Burt has a blood test done at a hospital, but after a mix-up (caused by another patient switching vials to hide his own recent use of marijuana), Burt's doctors tell him that he has a rare untreatable blood disease. Believing he has only a short time to live, Burt checks his police life insurance. He discovers that his family will only receive a large payout if he dies in the line of duty. Burt resolves to be killed in his last week on the force and demands his captain puts him on the most dangerous assignments.

Burt happily responds to a domestic disturbance call, aware that such events often turn violent. However, it turns out to be a near-deaf elderly couple who were mishearing one another. When the error is revealed, the two happily reconcile. Soon after, Burt learns of a dangerous high-speed car chase and ditches his partner Ernie to get involved, hoping to die in a crash. Burt's reckless driving demolishes both his own car and the suspects' vehicle, but to his chagrin he survives.
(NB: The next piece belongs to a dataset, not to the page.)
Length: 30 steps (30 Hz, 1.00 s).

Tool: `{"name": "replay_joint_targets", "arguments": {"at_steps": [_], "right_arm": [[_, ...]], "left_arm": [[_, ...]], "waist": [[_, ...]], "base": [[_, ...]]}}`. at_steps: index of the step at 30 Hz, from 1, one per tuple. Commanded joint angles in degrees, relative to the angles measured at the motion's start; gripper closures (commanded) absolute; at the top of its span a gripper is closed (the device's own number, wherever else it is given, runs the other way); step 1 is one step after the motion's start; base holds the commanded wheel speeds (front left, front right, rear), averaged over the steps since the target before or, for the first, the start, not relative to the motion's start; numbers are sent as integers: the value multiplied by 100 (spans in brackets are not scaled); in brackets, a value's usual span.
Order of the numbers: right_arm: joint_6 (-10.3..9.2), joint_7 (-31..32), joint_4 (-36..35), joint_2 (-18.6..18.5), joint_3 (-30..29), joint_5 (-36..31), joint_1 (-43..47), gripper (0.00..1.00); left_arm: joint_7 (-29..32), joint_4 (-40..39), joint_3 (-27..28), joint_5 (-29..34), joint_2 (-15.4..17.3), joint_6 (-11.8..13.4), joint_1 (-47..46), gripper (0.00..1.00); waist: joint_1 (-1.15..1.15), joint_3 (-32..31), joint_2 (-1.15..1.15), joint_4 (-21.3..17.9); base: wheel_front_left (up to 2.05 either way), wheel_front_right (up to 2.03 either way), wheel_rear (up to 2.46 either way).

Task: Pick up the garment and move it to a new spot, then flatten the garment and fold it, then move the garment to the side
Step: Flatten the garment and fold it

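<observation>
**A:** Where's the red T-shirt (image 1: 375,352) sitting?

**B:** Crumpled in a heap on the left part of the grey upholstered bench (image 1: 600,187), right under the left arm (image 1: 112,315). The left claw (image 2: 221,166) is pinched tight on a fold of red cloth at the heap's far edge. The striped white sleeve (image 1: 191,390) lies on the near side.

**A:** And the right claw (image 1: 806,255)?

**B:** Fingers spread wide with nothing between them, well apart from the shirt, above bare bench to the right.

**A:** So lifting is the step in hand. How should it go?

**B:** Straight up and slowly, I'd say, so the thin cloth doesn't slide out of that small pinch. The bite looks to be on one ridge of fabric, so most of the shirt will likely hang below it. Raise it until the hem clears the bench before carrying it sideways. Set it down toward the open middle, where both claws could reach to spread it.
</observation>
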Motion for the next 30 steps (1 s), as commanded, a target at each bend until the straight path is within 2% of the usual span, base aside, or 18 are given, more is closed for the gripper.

His heroism leads to the apprehension of the suspects, henchmen of local gun smuggler Carl Stark (Xander Berkeley), and Burt is awarded a medal for his bravery.

During his off-time, Burt begins living in the moment and appreciating life. He reveals his genuine respect and affection for Ernie, and he apologizes to his ex-wife Carolyn for allowing his neuroses to hamper their relationship. Carolyn and Burt reveal that they still love one another and reconcile.

Burt and Ernie are called to a hostage crisis involving a crazed man with a bomb. Burt strips to his underwear and rushes into the building ahead of the armored negotiator. Inside, Burt, with his newfound appreciation for the preciousness of life and family, convinces the bomber to surrender peacefully. After everyone has evacuated the building, Burt realizes he forgot to retrieve the bomb and the building explodes. Burt is awarded another medal for bravery.

Burt spends more quality time with his son and buys a sports car. Ernie, although happy for Burt, is mystified by his partner's changed behavior and investigates, discovering the hospital mix-up. However, Burt, determined to get himself killed in his last day on the job, has tracked down the heavily armed cop killer Stark. In the ensuing chase, Stark continually misses Burt with guns and grenades, much to both men's frustration. Eventually the two men are struggling on a window washer's scaffold atop a skyscraper, when Ernie arrives in a helicopter and tells Burt about the hospital's mistake. Burt realizes he is not fatally ill, but it is apparently too late: Stark falls to his death with Burt falling after him.

The final scene occurs at a funeral. Burt is suddenly revealed as attending—the funeral is for the other hospital patient who switched the vials. Burt tells his son that the man "gave me back my life." As a retirement present, his captain gives Burt a photo showing what really happened: although Simpson did fall from the scaffold, his leg became entangled in some ropes, and he wound up dangling upside-down. As Burt and his family drive off in a convertible, he sees a police chase and initially follows, before remembering he is retired; he asks his family what they would like to do instead.

==Cast==
- Dabney Coleman as Detective Burt Simpson
- Matt Frewer as Detective Ernie Dills
- Teri Garr as Carolyn Simpson
- Barry Corbin as Captain
- Joe Pantoliano as Scalese
- Xander Berkeley as Carl Stark
- Kaj-Erik Eriksen as Dougie Simpson
- Rob Roy as Detective Dan Miller
- Tony Pantages as Vito
- Kim Kondrashoff as Michael Lutz
- Paul Jarrett as Jonas Lutz
- Kevin McNulty as Dr. Drexler
- Paul Batten as Dr. Goldman
- Wes Tritter as Coffin Salesman

==Home releases==
The film was released on Region 2 DVD by Carlton International Media UK in 2002 and on Region 3 DVD in South Korea. It has only been released on VHS and Laserdisc by Live Home Video in the United States.